Miami Angels is open, however. The angel investment network with more than 100 angels recently announced it closed on an investment in Florida-based ed-tech startup Knack during the month of March.  “If a company with a strong founding team, early user traction, and an innovative business model is raising capital, then Miami Angels is ‘Open For Business’,” its blog post said.

Brian Brackeen’s Lightship Capital is open too. The fund specializes in early-stage tech founders not in the tech hubs of Silicon Valley and New York City and typically invests $125K to $500K.
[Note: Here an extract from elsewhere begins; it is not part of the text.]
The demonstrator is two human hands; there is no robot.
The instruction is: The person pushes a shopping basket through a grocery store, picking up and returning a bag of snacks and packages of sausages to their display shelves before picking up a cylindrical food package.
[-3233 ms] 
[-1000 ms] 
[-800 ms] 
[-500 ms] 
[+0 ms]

Aventura-based Secocha Ventures t is continuing to invest. “We closed on two investments last week,” Managing Partner Sanket Parekh told the Business Journal in early April.

“It’s going to be frustrating. In the best of times it takes more time than you’d like, now from an investor’s side, the market has shifted from founder to investor friendly. People are going to take their time. Look at the investor as a partner, not as a transaction,” said Kevin Cadette, the new executive director of Black Angels Miami, in a Zoom discussion with BlackTech Week’s Felecia Hatcher.

On a more positive note, the Startup Genome report said that during the past two recessions, although fewer dollars were invested, more companies got funded, suggesting that businesses that are able to become cash efficient might become even more likely to raise money following a recession, albeit at lower valuations and lower total funds raised.

Startup Genome’s authors also pointed out that over half of Fortune 500 companies were created during a recession or bear market, and over 50 tech unicorns, collectively valued at $145.2 billion, were founded during the 2007-2009 recession years.